Pictures in the records are to be excluded from an otherwise exact copy.

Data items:
☆ ☆ ☆

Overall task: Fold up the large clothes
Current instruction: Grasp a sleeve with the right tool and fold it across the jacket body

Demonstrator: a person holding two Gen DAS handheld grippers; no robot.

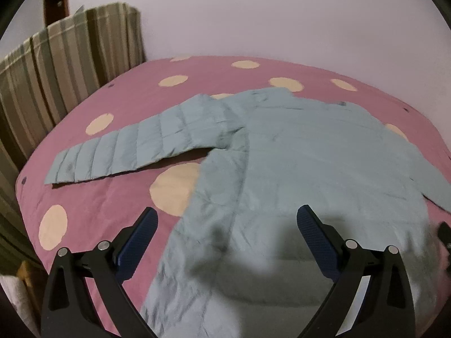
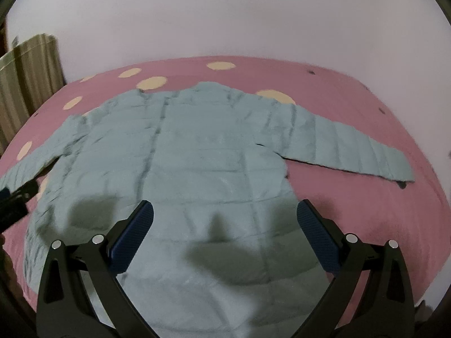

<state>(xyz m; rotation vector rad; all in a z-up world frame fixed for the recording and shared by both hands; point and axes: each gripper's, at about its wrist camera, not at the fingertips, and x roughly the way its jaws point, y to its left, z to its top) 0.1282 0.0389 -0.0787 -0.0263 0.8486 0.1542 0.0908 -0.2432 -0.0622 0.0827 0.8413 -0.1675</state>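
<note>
Lying flat on the pink, cream-dotted bedspread, the pale blue quilted jacket has both sleeves spread outward. The left tool hovers above its hem near one side edge, fingers spread wide and holding nothing. The right tool hangs over the lower middle, equally wide and empty. A striped curtain stands beside the bed.

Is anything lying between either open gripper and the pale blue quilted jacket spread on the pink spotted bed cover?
Nothing visible. The left gripper and right gripper both hover open over the pale blue quilted jacket, which lies flat with sleeves spread on the pink spotted bed cover. Only their shadows fall on it.
</note>
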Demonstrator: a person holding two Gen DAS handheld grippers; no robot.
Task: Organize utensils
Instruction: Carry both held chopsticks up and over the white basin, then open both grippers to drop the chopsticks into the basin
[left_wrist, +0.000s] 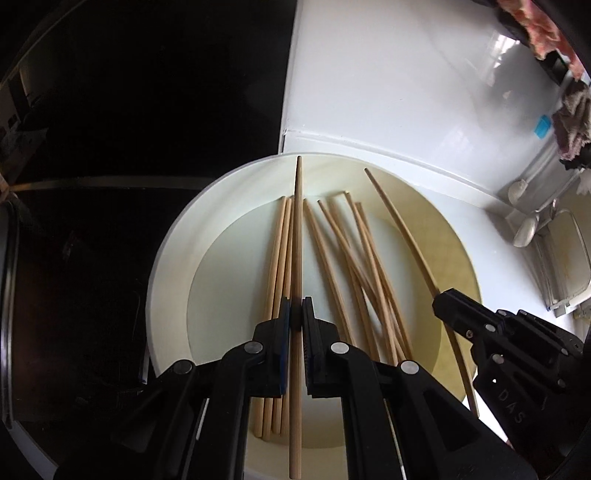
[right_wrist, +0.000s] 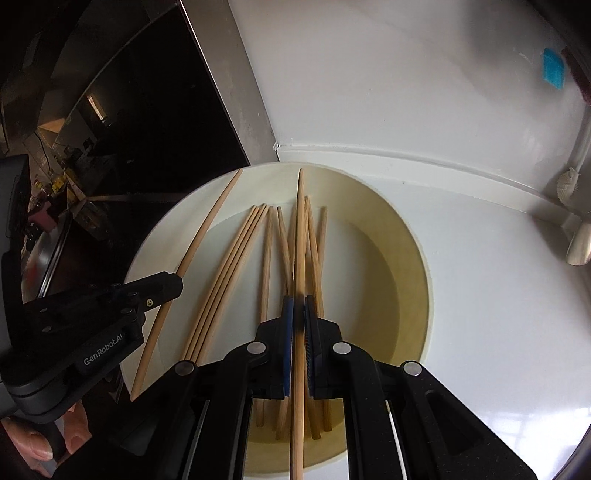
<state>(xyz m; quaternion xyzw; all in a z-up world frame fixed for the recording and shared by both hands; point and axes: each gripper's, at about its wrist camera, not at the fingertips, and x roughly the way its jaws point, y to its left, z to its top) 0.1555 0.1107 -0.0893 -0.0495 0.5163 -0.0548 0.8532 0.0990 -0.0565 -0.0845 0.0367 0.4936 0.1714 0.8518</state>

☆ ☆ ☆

OUTPUT FOR THIS TASK:
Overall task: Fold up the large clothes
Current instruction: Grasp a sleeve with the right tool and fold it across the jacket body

Demonstrator: a person holding two Gen DAS handheld grippers; no robot.


<state>(xyz m; rotation vector rad; all in a z-up world frame fixed for the recording and shared by both hands; point and axes: each gripper's, at about its wrist camera, not at the fingertips, and x roughly the way its jaws point, y to its left, z to its top) 0.1282 0.0389 -0.0787 -0.0263 0.8486 0.1542 0.0908 -0.2432 -0.0622 0.0827 0.8413 -0.1675</state>
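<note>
Lying flat on the pink, cream-dotted bedspread, the pale blue quilted jacket has both sleeves spread outward. The left tool hovers above its hem near one side edge, fingers spread wide and holding nothing. The right tool hangs over the lower middle, equally wide and empty. A striped curtain stands beside the bed.

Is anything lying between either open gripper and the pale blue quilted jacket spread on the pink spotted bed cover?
Nothing visible. The left gripper and right gripper both hover open over the pale blue quilted jacket, which lies flat with sleeves spread on the pink spotted bed cover. Only their shadows fall on it.
</note>
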Demonstrator: a person holding two Gen DAS handheld grippers; no robot.
Task: Organize utensils
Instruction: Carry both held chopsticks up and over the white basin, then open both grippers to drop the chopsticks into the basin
[left_wrist, +0.000s] 
[right_wrist, +0.000s] 
<state>(xyz m; quaternion xyzw; all in a z-up world frame fixed for the recording and shared by both hands; point and axes: each gripper's, at about its wrist camera, not at the fingertips, and x roughly the way its jaws point, y to its left, z to its top) 0.1555 0.1107 -0.0893 -0.0495 0.5163 -0.0548 0.8532 0.0990 -0.0565 -0.0845 0.0367 0.4936 0.1714 0.8518</state>

The exercise requires no further answer.